Due to a schism in the hierarchy of the UIU, a dissident group of union officials, headed by George Bucher, arranged (after oral agreement with Sal B. Hoffmann, President of the UIU, and John B. Backus, President of the Teamsters Joint Council 53 in Philadelphia) to dissociate themselves and the employees they represented from the UIU and to affiliate with the Teamsters.1

The salient points of the oral agreement were (1) that a new Teamsters Local (No. 837) would be created to represent a part of the membership of UIU Local No. 37, (2) that a portion of the collective bargaining agreements previously in effect between the UIU through its Local 37 would be assigned to the new Teamster Local 837, (3) that assets of UIU Local 37 would be ratably distributed between the new union and the remainder of the old one, (4) that neither union would engage in the practice known as "raiding," (5) that any change in the status of the employees contemplated by the above arrangement would be voted on by the employees themselves, and (6) that George Bucher and the other dissidents would resign from the UIU and become charter members of the new Teamsters Local 837. These points were orally agreed to in September of 1964 and confirmed in writing in November 1964.
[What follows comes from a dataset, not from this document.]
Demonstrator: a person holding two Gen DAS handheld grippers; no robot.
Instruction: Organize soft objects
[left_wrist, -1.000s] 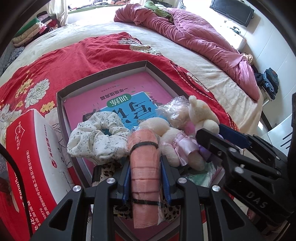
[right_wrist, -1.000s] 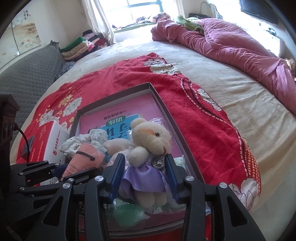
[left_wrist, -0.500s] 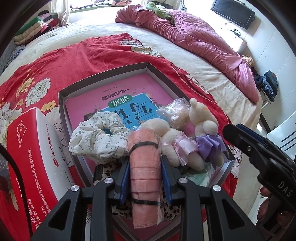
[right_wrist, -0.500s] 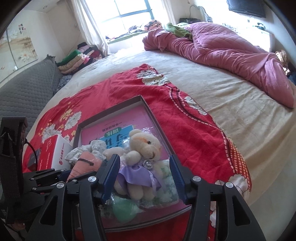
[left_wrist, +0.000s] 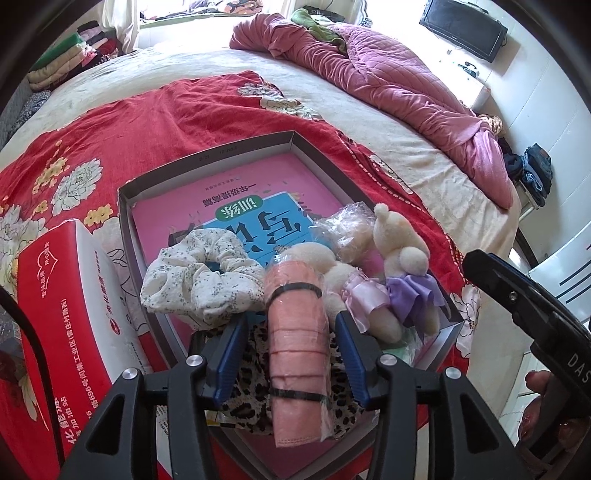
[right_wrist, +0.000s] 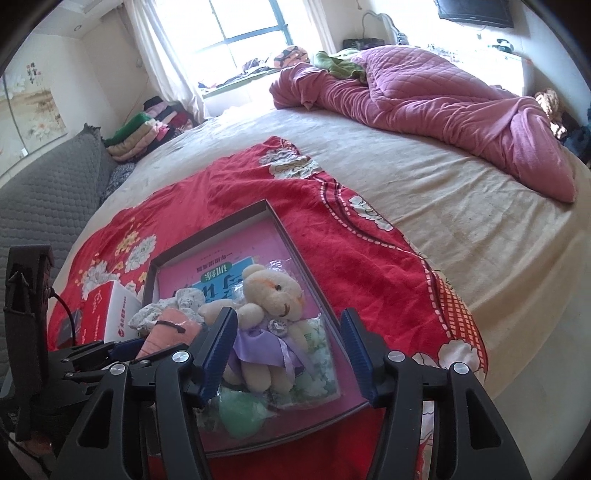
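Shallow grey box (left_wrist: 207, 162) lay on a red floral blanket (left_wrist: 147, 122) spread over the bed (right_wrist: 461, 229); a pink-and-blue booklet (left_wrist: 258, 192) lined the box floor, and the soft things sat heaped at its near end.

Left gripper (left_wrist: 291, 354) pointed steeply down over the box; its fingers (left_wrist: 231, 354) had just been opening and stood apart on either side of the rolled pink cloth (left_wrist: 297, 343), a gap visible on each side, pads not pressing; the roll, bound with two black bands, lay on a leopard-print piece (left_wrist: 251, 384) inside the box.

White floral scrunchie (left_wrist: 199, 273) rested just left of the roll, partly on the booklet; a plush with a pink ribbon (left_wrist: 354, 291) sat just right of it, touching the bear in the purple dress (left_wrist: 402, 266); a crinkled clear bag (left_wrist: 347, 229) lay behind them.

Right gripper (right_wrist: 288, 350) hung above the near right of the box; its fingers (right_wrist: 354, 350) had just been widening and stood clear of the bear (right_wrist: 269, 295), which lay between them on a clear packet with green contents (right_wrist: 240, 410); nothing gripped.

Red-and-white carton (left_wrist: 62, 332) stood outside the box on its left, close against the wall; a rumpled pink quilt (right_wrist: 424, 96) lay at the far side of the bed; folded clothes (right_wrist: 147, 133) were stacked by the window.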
On October 19, 1964, a form letter was sent to all the employees in the group proposed for transfer.2 The form letter contained a ballot and directions to vote for either (1) remaining in the UIU or (2) joining the Teamsters. The result of the balloting was that an overwhelming number of employees in each of 36 plants (the operators of which formerly bargained with UIU) voted to leave the UIU and join the Teamsters. This letter contained the following language, inter alia:

"To The U.I.U. Members in
U.I.U. Local No. 37 Employed
By -------------------------
"Greetings:
"* * *
"We have decided to ascertain from you whether or not you would have any objection to being transferred to the Teamsters' Union.
"Accordingly, and by order and authorization of the Upholsterers' International Union General Executive Board, you are herewith requested to indicate on the enclosed ballot whether or not you are willing to be transferred from the Upholsterers' International Union to a Local Union to be chartered by the Teamsters' Union.
"* * *

Fraternally yours /s/ Sal B. Hoffmann Sal B. Hoffmann INTERNATIONAL PRESIDENT"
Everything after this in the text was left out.